I have considered simply doing a brute-force removal of the OSD  
files in /var/lib/ceph/osd but I'm not sure what ill effects might  
ensue. I discovered that my other offending machine actually has TWO  
legacy OSD directories, but only one of them is being used. The  
other OSD is the remnant of a deletion and it's just dead files now.

On 7/13/24 02:39, Eugen Block wrote:
Okay, it looks like you just need some further cleanup regarding  
your phantom hosts, for example:

ceph osd crush remove www2
ceph osd crush remove docker0

and so on.

Regarding the systemd unit (well, cephadm also generates one, but  
with the fsid as already mentioned), you could just stop and  
disable the old one:

systemctl disable --now ceph-osd@4

and see if the container takes over.

Was this your attempt to adopt an existing OSD from pre-cephadm?

ceph orch daemon add osd ceph05.internal.mousetech.com:vg_ceph/ceph0504

The recommended way would have been to adopt the device:

cephadm [--image your-custom-image] adopt --style legacy --name osd.4

locally on that host.
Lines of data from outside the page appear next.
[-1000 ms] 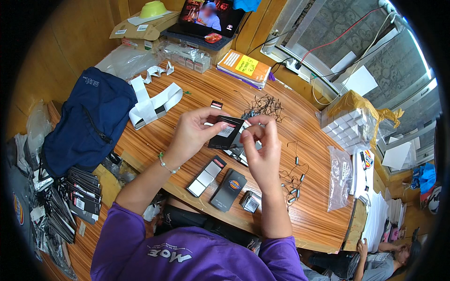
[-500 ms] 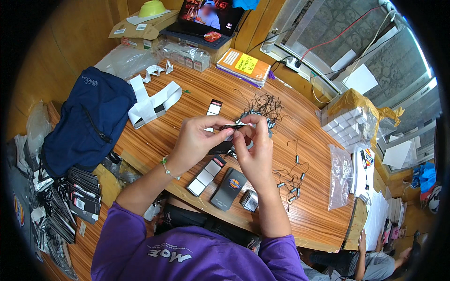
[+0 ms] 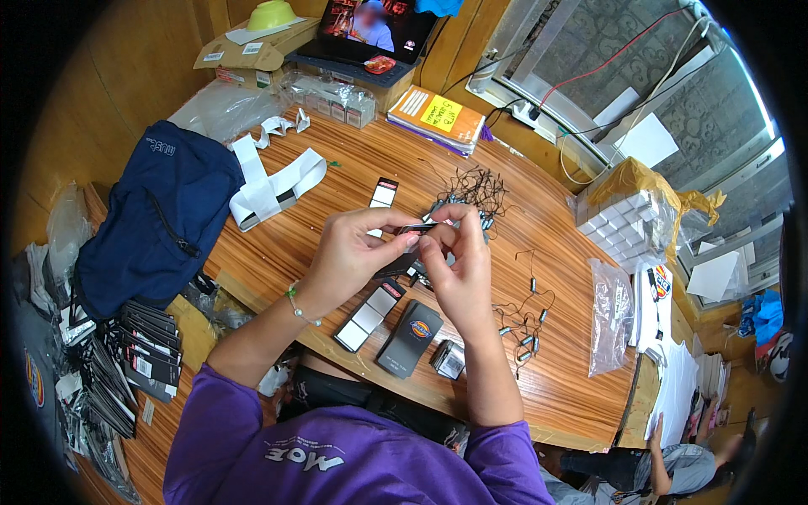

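Above the middle of the wooden table, my left hand point(image 3: 355, 251) and my right hand point(image 3: 463, 268) meet at the fingertips. Both pinch a thin dark tag point(image 3: 418, 228), seen nearly edge-on and partly covered by my fingers. Below them lie a black tag with white panels point(image 3: 370, 316), a black stack of tags point(image 3: 410, 338) with a small logo, and a little stack of dark pieces point(image 3: 448, 360). Another black-and-white tag point(image 3: 384, 193) rests beyond my left hand. Tangled black hang-tag strings point(image 3: 477, 187) pile up behind my right hand.
Loose strings point(image 3: 528, 330) and a clear plastic bag point(image 3: 608, 316) lie at right, near a wrapped block of white boxes point(image 3: 624, 220). On the left are a navy bag point(image 3: 156, 223) and heaped black tags point(image 3: 139, 358). Notebooks point(image 3: 438, 119) and a screen point(image 3: 374, 29) stand behind. Another person point(image 3: 673, 467) sits lower right.
The dark tag between my fingertips has tilted slightly, and my right fingers have shifted a little. The other person's hand at lower right has moved a bit.
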Tool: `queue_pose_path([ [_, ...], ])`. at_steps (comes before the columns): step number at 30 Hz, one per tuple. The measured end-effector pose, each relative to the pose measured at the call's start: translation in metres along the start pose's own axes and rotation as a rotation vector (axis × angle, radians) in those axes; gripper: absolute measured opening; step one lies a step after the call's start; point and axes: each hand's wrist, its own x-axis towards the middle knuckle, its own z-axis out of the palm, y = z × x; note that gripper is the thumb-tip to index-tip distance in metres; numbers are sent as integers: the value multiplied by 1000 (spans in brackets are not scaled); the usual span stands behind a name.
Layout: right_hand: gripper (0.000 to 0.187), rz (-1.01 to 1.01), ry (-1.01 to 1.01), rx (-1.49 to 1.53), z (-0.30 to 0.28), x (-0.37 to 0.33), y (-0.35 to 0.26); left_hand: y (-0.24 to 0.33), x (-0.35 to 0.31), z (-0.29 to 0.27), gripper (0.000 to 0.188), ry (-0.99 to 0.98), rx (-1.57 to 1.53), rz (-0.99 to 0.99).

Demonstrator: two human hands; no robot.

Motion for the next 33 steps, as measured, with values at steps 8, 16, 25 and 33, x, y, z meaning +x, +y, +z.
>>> queue_pose_path([
  [8, 20, 60, 10, 216, 5, 0, 6, 4, -1, 0, 15, 2, 63, 40],
  [16, 22, 186, -22, 504, 5, 2, 2, 7, -2, -3, 17, -26, 274, 153],
  [25, 18, 86, 15, 196, 10, -3, 11, 14, -1, -6, 16, -35, 538, 318],
  [33, 17, -202, 57, -283, 15, -2, 7, 16, -3, -4, 11, -43, 699, 313],
])
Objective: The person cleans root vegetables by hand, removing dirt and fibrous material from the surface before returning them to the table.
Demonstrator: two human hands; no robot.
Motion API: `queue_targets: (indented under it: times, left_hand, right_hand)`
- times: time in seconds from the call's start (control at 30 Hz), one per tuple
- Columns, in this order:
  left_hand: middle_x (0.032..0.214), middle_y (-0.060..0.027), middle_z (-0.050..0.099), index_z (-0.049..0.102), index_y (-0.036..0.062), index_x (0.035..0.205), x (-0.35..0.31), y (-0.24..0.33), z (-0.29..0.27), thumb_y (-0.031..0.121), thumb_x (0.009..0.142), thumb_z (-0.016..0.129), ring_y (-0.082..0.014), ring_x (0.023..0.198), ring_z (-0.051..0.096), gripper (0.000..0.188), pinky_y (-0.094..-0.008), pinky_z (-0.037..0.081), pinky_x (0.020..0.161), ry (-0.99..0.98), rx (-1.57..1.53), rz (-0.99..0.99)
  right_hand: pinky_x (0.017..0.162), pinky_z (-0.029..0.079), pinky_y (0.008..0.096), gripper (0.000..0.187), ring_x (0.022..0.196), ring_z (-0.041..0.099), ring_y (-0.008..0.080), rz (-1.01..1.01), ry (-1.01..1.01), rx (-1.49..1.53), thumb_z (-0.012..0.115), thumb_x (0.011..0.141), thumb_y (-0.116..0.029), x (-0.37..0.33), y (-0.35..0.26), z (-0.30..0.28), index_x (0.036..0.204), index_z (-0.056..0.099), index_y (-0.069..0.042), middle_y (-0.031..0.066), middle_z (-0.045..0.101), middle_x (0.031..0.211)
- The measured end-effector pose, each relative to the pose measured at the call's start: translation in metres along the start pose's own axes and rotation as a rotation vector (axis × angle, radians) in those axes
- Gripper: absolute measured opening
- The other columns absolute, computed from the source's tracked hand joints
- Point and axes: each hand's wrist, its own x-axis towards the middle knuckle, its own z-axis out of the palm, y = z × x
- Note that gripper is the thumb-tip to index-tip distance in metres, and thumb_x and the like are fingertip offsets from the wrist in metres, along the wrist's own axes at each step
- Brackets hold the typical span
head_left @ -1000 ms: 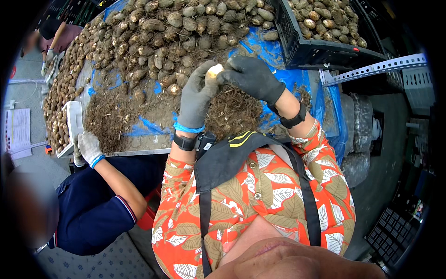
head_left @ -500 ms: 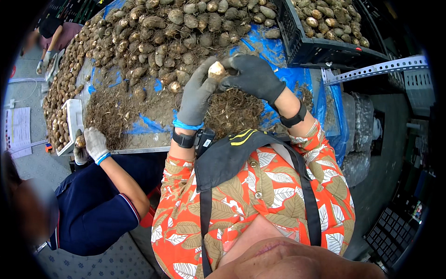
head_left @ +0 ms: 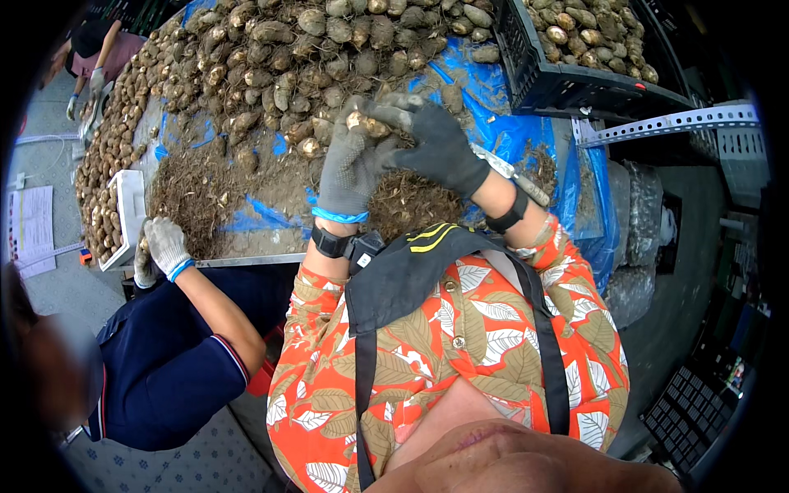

The --image parameter is optional. Did you  
follow the docs [1] when you moved to cephadm? Anyway, since it  
somehow seems to work already, it's probably not that relevant  
anymore, I just wanted to point to it anyway.

[1] https://docs.ceph.com/en/latest/cephadm/adoption/

Zitat von Tim Holloway <timh@xxxxxxxxxxxxx>:

This particular system has it both ways and neither wants to work.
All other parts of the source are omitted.